▶ _Task details_
What lines in the listing below hold the string "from"? Please copy them out.

---+---

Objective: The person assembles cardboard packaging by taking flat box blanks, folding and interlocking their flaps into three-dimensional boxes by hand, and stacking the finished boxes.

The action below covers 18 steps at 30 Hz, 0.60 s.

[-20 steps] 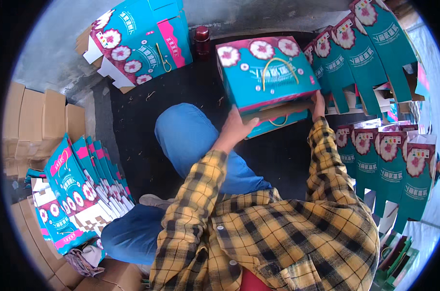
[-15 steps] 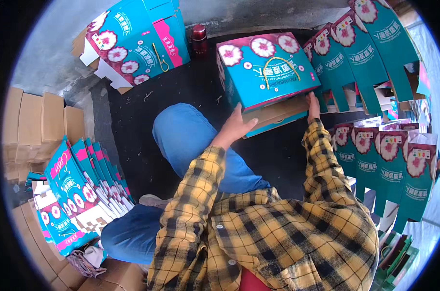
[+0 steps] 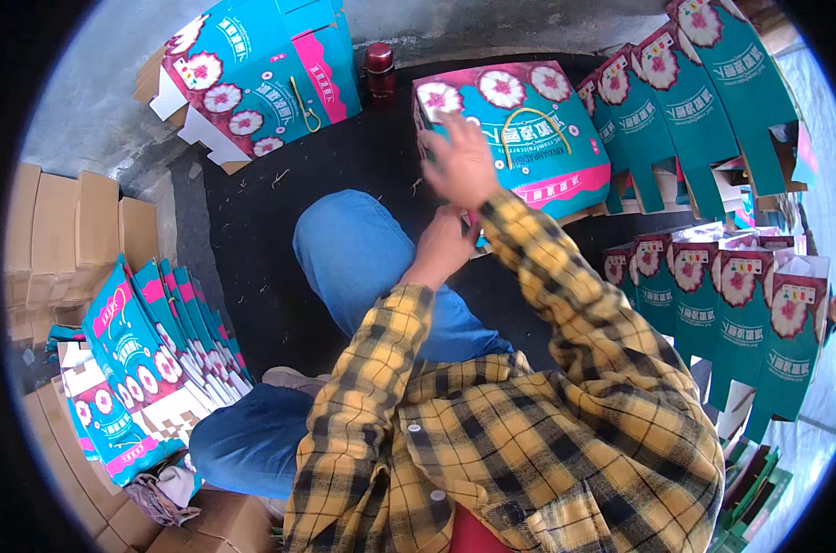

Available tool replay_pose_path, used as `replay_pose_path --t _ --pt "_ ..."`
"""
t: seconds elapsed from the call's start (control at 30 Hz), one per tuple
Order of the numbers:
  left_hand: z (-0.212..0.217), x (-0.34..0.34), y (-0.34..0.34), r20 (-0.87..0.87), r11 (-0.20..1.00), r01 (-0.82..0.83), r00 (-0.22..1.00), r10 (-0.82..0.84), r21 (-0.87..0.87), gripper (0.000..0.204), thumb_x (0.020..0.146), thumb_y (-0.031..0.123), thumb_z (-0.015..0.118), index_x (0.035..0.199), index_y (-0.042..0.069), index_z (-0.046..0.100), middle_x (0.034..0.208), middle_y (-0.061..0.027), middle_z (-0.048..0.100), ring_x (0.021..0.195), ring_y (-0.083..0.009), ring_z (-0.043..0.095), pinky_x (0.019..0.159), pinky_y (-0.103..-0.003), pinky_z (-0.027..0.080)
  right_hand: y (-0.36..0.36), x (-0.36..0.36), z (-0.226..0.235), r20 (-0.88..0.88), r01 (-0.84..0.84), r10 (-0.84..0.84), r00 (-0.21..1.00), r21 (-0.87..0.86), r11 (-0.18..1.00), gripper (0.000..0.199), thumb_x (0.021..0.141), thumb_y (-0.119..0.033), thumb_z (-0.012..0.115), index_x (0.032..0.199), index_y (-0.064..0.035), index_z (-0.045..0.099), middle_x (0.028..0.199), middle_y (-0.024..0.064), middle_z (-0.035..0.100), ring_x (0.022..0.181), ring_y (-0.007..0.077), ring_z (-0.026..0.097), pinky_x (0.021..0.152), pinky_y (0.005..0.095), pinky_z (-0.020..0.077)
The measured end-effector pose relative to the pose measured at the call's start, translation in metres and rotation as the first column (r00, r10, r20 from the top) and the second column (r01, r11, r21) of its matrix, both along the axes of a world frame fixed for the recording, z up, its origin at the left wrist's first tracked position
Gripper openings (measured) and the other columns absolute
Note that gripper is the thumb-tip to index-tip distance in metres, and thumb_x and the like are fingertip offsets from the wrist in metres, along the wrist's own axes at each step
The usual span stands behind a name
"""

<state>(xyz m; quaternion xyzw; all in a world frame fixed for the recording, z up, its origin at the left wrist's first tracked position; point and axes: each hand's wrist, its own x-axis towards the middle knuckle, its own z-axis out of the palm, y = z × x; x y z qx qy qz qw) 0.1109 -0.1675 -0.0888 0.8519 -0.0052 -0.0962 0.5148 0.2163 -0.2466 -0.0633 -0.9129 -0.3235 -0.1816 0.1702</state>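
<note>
A teal gift carton with printed round slices and a yellow cord handle stands on the black floor in front of me. My left hand is closed at its near left corner, thumb on the near side and the other fingers partly hidden. My right hand reaches across to the carton's left edge, fingers apart and smeared by motion. It has nothing visible in it. A pink flap lies folded over the carton's near edge.
More teal cartons stand in rows at the right and a flattened stack leans at the left. Another carton and a dark red flask are at the back. Plain brown boxes line the left wall.
My right hand has left the carton's near right corner and crossed to its left edge. The pink near flap now lies folded down over the front. The left hand stays at the near left corner.
</note>
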Motion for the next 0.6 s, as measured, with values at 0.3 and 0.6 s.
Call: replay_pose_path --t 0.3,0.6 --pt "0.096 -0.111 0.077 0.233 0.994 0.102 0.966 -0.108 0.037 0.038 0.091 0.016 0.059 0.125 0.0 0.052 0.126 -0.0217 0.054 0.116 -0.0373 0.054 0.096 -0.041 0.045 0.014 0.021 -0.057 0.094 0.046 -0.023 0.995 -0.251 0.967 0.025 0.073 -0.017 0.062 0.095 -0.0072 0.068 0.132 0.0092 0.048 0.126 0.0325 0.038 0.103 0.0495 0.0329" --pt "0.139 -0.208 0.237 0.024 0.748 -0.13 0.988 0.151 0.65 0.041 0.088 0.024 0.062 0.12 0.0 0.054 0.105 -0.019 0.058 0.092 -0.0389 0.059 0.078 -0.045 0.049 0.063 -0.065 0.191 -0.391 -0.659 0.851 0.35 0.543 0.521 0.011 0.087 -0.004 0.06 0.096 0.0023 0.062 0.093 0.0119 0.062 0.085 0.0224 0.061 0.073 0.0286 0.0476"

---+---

▶ _Task output_
t: seconds elapsed from the call's start (control at 30 Hz), one per tuple
The measured end-effector pose relative to the pose measured at the call's start, translation in metres and rotation as the first column (r00, r10, r20 from the top) and the second column (r01, r11, r21) of its matrix, both along the axes of a world frame fixed for the recording, z up, its origin at the left wrist's first tracked position
Note that gripper is the thumb-tip to index-tip distance in metres, and thumb_x and the like are fingertip offsets from the wrist in metres, along the wrist's own axes at each step

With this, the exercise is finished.